This past year, I started coming to grips with the fact that I am not a political scientist; I am not a sociologist. I have finally, after more than a decade, let go of some of those college textbooks. I accept that I will never rewrite the thesis I should have written for Poli-Sci. I am not a debater. I am not a diplomat. As it turns out, I am a musician.
Around the time of the Women’s March, right after the presidential inauguration, I started becoming more vocal about my political views on Facebook. Previously, I didn’t go there very much, for fear of getting into arguments. But the actions of this administration have been so atrocious that I felt an obligation to speak out. It astounds me that so many people espouse views that seem so racist, misogynist, hateful, and counterproductive to me. But we can’t become so astounded that we ignore the people who hold those views. We can’t become frozen. So, while I continue to try to engage in contentious political conversations, I’ve hungered for a way to speak out that is Spirit-led, authentic, visible, and meaningful to me - a way that holds integrity.
I was on a Quaker conference call the night Donald Trump was elected president. We seized the opportunity to worship together during that time. Over the next few months, as the world seemed to grow unbelievably distressing – between threats of nuclear holocaust traded with Kim Jong Un on the one hand and incredible challenges in my personal life on the other – my longing for a daily spiritual practice became even more pronounced.
I attend weekly meeting for worship pretty regularly, and am fully engaged in committee work in my monthly, quarterly, and yearly meetings. But I’ve felt a desire to do the daily work that could help me stay more grounded to the spirit, more open to transformation. I’ve faced a few obstacles in carrying out that work. I’m not a morning person. When I get home in the evening, I’m exhausted. I find I am likely to fall asleep if I try to hold silent worship, or even read, on my own.

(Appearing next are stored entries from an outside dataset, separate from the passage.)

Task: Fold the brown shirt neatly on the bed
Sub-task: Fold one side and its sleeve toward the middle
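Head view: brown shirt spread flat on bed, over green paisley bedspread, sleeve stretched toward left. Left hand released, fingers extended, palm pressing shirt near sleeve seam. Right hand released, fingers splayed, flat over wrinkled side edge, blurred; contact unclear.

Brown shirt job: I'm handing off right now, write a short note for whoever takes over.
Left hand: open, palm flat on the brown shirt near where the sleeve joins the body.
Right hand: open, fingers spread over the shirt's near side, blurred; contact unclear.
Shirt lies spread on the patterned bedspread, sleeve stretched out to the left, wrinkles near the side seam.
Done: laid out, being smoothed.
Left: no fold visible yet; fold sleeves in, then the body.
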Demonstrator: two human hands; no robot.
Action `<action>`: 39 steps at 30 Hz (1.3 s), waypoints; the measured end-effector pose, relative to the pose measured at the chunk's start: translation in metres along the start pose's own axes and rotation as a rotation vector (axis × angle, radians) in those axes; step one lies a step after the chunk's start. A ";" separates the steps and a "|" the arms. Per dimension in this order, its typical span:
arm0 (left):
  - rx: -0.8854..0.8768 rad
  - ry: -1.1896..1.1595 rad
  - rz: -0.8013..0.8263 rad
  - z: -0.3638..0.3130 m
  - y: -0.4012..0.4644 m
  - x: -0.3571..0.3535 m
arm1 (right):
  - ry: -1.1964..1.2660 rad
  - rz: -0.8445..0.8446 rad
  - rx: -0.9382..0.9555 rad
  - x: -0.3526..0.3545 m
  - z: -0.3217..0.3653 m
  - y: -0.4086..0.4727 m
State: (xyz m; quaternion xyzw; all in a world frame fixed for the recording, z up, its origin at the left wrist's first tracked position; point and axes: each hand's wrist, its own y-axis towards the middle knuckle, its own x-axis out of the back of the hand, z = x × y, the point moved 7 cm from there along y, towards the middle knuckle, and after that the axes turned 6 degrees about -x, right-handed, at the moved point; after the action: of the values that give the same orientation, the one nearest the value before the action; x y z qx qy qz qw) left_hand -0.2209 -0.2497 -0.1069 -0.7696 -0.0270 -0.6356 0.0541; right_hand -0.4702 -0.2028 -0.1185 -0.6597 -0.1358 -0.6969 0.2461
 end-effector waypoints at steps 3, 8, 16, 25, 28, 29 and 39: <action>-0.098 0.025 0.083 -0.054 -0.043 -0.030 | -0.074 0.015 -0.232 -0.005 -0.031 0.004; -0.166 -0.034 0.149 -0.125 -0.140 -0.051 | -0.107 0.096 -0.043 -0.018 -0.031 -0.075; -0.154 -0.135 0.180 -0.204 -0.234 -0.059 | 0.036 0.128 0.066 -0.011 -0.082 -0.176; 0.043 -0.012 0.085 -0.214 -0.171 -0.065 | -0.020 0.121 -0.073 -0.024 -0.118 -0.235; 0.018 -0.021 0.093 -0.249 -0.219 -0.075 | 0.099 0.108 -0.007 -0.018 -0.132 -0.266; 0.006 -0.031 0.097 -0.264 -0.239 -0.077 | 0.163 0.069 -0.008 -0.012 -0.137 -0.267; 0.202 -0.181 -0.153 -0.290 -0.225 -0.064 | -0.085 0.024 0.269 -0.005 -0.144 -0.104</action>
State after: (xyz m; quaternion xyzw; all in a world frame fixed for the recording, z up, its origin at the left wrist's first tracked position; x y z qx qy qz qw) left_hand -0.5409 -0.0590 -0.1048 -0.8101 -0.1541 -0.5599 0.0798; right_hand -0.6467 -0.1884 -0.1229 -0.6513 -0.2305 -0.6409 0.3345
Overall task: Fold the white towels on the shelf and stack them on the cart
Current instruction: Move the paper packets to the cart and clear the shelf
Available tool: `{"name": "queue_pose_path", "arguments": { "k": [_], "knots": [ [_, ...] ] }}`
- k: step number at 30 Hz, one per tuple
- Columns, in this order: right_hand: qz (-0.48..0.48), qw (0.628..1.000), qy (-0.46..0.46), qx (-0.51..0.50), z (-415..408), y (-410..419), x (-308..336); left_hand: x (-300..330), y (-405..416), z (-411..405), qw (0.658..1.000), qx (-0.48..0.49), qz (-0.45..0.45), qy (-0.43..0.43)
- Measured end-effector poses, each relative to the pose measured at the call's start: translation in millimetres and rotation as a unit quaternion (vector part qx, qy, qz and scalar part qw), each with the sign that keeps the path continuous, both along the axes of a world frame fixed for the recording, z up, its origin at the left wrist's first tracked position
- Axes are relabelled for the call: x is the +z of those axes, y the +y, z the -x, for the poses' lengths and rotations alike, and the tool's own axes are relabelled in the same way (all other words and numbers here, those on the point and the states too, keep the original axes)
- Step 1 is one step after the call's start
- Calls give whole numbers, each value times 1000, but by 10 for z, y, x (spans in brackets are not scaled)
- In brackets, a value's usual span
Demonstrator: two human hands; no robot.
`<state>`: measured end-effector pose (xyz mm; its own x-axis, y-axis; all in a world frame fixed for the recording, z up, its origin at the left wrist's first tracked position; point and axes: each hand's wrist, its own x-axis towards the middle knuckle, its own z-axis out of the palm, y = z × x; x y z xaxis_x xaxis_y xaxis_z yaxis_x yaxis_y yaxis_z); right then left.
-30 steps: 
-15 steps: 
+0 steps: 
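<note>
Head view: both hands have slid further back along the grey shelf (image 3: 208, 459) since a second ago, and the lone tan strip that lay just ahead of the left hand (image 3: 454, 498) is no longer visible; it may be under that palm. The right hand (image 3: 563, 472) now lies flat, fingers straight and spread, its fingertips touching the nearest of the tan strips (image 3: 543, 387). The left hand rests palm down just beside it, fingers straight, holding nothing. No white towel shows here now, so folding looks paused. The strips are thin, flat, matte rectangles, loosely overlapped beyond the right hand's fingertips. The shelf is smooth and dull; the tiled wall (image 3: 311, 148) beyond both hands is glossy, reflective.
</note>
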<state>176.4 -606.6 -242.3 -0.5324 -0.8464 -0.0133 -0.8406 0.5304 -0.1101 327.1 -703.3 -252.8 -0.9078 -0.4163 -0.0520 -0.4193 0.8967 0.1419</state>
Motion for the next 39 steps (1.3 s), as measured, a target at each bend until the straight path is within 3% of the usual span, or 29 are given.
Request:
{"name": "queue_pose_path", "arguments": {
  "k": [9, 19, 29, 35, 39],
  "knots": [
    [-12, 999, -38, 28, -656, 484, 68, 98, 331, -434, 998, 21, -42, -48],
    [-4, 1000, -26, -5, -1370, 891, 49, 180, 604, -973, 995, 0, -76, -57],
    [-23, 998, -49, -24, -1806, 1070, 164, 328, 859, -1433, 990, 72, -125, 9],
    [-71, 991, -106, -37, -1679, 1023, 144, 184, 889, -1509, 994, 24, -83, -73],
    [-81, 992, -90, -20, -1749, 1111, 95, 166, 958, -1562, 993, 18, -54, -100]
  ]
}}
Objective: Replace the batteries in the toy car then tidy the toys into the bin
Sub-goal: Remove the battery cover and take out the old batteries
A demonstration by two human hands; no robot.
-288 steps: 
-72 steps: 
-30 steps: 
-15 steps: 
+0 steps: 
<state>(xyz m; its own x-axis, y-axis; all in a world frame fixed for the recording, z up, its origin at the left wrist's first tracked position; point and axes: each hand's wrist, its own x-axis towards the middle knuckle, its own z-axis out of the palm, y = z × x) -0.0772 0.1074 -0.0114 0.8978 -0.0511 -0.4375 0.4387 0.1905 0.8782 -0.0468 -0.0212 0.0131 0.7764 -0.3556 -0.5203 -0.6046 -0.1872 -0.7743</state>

Then last April, I started practicing my guitar and singing in a more deliberate way than ever before. I’ve done this every day since then, whether for five minutes or for an hour. I may have finally discovered my own daily spiritual practice. I’ve started to pay attention to a nudge I have to be on stage when I am enjoying live music. I took this nudge for granted until some friends told me they had no such nudge whatsoever.
All my life, I have made music and have been enmeshed in it. My dad and stepmom started instructing me in music when I was small. During grade school, I took Saturday Conservatory at Cal State and played alto sax in band; in middle school, I was in jazz band, district honor band, and choir; in high school, I did choir and theater. I still feel some regret that I went straight from high school to college, instead of auditioning to tour with a musical group called the Young Americans. I could have deferred my enrollment at Whittier. But I was worried that if I didn’t go to college right off the bat, I wouldn’t ever make it. Then in college, I focused on political science and languages, instead of music and acting – another decision that still haunts me some.
All through college, I supported local bands and deeply yearned to be making music myself. I had my sax and my violin with me, but I rarely played them. A few years after college, my dad bought me a guitar and started to give me lessons. Before that, he had always encouraged me to learn other instruments, saying everyone played the guitar, and I should learn something else, to stand apart. Later, we realized how important singing and accompanying myself is. Now we enjoy jamming together and sharing music. So Dad started teaching me guitar, and then, at some point, I put it down, or I didn’t keep it up.
Then recently, something shifted in me. Something shifted in the whole country. And I started playing my guitar and singing every day. I started songwriting. I’ve started recording my original songs in Dad’s home studio, and have played a couple of gigs. I share my journey with my friends and they share the successes of their musical journeys with me, too.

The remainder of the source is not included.